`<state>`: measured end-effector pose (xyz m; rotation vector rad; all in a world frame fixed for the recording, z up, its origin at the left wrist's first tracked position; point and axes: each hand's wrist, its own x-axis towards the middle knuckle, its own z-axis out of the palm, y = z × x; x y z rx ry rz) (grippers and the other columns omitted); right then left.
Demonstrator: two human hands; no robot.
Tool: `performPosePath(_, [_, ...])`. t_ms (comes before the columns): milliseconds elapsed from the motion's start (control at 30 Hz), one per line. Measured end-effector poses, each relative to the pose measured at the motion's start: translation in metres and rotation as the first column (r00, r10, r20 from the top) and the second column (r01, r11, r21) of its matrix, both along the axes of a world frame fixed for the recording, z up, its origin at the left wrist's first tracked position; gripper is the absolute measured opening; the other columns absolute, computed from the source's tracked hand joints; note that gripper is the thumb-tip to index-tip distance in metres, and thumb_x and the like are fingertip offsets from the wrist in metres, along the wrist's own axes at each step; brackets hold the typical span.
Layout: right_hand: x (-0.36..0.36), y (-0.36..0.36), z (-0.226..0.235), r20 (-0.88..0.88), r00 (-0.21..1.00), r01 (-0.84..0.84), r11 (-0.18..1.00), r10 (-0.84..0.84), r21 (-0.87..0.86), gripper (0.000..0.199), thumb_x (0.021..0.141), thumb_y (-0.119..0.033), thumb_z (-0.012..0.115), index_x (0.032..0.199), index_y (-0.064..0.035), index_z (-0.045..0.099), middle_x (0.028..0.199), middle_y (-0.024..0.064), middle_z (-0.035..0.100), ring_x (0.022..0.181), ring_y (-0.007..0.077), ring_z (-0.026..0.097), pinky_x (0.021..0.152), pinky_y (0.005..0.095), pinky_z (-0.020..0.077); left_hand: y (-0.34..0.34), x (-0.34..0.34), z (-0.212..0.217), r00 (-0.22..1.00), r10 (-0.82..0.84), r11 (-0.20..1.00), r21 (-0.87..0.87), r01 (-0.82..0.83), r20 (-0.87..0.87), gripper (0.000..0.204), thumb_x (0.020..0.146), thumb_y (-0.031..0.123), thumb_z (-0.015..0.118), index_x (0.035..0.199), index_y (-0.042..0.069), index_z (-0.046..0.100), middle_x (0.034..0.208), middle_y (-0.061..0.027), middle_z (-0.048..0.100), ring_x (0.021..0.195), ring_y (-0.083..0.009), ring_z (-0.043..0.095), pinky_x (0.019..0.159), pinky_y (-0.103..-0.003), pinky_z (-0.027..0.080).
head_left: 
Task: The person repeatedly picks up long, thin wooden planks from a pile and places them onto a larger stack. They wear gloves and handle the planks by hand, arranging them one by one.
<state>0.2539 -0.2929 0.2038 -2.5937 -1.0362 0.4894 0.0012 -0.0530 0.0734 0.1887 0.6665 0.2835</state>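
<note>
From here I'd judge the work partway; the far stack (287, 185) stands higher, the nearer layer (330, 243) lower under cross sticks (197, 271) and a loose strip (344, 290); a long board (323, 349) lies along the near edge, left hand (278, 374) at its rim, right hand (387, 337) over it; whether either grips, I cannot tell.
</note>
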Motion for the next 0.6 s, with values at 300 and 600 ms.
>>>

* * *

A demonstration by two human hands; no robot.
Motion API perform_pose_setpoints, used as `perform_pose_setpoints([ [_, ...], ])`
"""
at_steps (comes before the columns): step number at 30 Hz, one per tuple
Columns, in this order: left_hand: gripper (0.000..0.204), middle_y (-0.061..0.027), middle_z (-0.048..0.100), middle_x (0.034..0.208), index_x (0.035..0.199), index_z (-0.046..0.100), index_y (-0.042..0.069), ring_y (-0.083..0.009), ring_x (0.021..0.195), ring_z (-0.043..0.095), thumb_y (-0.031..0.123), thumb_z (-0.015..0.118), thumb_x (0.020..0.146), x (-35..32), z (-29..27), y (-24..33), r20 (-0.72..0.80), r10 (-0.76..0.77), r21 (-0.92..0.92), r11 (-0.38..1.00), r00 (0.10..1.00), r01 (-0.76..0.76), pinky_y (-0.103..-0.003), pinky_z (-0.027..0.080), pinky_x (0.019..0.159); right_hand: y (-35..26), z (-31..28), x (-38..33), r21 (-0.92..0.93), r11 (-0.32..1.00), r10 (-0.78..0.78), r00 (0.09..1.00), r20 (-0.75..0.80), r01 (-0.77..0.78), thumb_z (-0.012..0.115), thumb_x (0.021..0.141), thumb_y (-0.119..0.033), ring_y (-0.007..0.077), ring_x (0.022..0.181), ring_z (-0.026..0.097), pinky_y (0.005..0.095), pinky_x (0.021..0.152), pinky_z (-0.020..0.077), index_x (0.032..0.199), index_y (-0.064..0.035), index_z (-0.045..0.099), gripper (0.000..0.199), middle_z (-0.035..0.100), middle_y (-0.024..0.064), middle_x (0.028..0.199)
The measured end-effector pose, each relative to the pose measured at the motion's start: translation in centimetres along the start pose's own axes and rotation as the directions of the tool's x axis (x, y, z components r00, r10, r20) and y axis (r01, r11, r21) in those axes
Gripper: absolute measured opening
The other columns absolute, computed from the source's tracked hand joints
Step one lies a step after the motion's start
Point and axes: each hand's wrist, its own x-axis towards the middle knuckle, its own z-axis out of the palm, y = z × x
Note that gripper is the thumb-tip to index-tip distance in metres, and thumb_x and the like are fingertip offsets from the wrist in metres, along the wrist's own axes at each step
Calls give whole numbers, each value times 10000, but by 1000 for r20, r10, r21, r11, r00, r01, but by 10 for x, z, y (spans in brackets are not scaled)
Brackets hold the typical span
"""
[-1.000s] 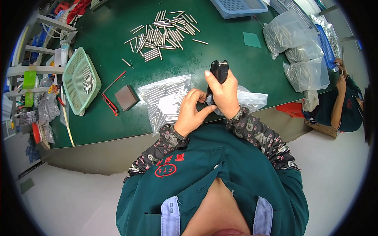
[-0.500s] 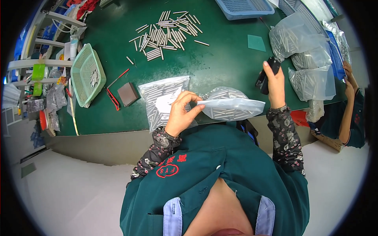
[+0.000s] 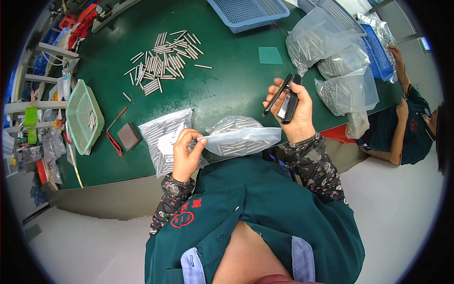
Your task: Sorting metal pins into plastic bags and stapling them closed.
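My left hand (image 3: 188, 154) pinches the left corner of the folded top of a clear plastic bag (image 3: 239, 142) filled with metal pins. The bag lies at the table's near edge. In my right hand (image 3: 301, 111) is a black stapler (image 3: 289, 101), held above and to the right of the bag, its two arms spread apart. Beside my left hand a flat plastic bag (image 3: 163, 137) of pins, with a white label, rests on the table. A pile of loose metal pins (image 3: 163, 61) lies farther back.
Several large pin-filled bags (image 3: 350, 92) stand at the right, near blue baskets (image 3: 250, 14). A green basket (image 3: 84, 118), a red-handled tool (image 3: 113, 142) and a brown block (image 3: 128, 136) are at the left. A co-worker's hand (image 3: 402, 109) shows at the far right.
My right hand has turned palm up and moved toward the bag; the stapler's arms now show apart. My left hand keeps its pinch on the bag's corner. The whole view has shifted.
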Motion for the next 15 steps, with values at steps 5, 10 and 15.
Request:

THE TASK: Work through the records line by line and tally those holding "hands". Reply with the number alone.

SOLUTION FOR THIS TASK: 2